Experts see a growing intolerance toward children at play as some in the country's aging population become less familiar with the sounds of small children. Over the years, residents in various districts have campaigned against the construction of nursery schools, even as parents have called for more affordable day care options and economists are worried that people in Japan, which has the oldest population, aren't having enough babies. Kobe residents sued a nursery school in 2016 over playground cacophony, but the case was dismissed in 2017.
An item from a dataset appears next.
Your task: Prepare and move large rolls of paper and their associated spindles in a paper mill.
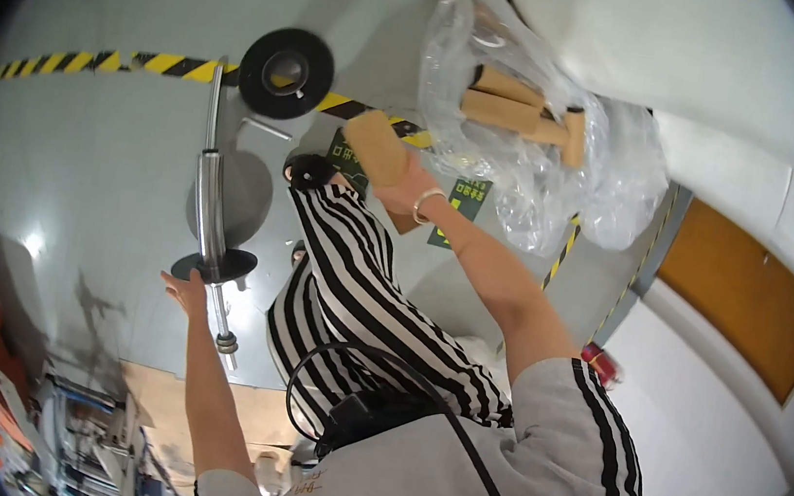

Public parks are plastered with signs prohibiting all sorts of activities in response to nuisance complaints from residents. The Nishi-Ikebukuro Park in Toshima, Tokyo, has drawn attention for its bans on 45 different activities, such as skateboarding, jumping rope and soccer. A local official said the bans stemmed from a decade's worth of complaints.
Ko Fujii, founder and chief executive of public affairs agency Makaira and a visiting professor at Tama University's Center for Rule-making Strategies in Tokyo, noted incidents in recent years in which disgruntled commuters harassed mothers who carried babies on public transportation.
The father of two young children, Fujii said that he had plastered a sticker bearing the slogan "We love babies, it's OK to cry," in order to show support to fellow parents.
"I think some people are purely just so frustrated with city life that they can become this insidious," he said.
Japan has seen no shortage of noise disputes between neighbours. A 38-year-old construction worker was stabbed to death at his parents' apartment in Tokyo in May by a 60-year-old resident of the building, who told police he "could not stand the loud footsteps and voices."
On Wednesday, a couple in Kyoto won a case against six neighbours, whom they had sued for harassment over noise disputes that concern their children. When reached by telephone, one of the plaintiffs, Shu Murayama, said that he considered the map a helpful resource for others.
"You can avoid troubles with this," he said, adding that he had noticed complaints pinned in his own neighbourhood.